-- Exercise materials follows --
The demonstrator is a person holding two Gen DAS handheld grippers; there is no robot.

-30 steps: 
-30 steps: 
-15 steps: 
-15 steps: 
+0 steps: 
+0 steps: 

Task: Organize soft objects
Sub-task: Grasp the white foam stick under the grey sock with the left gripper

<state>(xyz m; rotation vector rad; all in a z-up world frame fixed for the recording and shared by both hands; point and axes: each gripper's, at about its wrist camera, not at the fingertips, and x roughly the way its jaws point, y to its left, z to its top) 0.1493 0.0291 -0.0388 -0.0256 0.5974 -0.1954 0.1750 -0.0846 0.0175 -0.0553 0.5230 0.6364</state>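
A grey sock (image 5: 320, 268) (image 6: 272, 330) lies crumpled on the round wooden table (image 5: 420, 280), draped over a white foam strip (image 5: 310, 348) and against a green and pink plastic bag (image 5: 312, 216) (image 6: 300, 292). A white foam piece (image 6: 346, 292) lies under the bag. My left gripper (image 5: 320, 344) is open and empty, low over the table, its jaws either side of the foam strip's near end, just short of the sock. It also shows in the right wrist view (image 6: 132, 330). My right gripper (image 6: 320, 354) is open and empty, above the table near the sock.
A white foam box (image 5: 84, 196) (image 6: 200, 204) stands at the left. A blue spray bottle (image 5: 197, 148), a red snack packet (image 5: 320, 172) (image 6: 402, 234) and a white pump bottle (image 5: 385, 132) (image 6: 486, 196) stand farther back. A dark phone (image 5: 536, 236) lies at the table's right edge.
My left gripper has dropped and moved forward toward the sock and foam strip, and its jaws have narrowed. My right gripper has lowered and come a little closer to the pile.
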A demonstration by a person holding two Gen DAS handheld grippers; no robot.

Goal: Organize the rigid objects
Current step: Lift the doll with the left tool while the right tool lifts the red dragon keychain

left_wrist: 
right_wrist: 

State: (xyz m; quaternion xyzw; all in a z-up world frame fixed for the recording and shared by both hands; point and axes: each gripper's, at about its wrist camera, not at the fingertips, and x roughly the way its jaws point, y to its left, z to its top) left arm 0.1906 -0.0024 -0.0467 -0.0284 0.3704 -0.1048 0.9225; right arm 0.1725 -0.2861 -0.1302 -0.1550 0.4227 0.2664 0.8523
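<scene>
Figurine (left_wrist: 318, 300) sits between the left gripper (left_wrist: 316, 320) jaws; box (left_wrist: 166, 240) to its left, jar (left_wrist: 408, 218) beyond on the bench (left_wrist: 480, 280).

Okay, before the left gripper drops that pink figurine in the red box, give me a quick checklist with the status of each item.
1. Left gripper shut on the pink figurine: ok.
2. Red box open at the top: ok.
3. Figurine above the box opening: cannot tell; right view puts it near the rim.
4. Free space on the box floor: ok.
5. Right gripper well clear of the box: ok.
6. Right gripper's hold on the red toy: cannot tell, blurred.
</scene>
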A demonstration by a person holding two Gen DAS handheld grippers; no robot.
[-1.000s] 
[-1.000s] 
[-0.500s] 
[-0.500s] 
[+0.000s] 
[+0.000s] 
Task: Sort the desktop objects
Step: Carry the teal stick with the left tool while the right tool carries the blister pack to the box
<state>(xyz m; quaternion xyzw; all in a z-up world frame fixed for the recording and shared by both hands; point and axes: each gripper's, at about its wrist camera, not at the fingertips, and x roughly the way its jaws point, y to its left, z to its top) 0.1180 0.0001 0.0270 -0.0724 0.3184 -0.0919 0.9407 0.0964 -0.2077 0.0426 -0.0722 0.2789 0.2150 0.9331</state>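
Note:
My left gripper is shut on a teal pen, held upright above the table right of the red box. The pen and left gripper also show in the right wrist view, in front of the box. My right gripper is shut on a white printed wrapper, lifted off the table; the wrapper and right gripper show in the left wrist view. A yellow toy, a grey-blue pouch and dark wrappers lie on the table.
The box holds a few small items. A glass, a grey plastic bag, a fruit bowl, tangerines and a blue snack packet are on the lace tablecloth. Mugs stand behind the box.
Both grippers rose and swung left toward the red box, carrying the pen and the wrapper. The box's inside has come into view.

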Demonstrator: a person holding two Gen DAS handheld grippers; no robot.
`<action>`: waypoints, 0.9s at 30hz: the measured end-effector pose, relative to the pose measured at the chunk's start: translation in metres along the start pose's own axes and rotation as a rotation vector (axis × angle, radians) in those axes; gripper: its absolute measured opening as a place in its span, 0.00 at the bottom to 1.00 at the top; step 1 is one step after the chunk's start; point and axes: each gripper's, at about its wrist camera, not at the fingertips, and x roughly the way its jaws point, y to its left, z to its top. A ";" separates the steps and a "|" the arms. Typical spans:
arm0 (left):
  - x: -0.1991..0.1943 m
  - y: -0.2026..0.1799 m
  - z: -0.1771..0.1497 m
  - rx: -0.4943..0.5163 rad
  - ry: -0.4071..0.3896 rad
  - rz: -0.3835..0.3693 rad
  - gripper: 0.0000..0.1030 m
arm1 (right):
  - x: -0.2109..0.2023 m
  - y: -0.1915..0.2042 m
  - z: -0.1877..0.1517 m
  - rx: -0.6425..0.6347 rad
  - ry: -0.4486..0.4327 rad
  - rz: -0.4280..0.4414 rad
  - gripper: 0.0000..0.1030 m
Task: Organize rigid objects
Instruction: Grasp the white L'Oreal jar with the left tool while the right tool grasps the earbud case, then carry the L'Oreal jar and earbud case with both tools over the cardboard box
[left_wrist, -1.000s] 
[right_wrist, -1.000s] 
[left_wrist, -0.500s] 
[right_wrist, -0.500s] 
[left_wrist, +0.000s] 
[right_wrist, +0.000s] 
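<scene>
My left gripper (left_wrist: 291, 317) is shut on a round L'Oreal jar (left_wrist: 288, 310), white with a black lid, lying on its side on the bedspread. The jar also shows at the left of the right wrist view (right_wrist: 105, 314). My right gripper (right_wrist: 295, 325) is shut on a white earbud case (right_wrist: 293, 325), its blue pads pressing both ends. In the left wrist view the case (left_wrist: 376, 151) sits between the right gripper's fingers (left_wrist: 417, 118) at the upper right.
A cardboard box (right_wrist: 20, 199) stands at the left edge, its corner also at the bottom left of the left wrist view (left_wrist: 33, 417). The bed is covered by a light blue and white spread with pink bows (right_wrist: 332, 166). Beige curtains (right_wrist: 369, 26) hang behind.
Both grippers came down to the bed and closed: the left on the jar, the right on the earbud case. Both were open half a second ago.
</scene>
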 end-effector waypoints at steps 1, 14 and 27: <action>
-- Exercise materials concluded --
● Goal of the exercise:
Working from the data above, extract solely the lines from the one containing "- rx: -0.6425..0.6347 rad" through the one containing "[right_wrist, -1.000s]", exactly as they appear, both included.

● Output for this exercise:
  - rx: -0.6425..0.6347 rad
  - ry: -0.4486..0.4327 rad
  - rz: -0.4280..0.4414 rad
  - gripper: 0.0000..0.1030 m
Task: Organize rigid objects
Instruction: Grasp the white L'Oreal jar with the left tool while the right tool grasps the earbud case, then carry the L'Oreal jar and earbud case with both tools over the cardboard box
[left_wrist, -1.000s] 
[right_wrist, -1.000s] 

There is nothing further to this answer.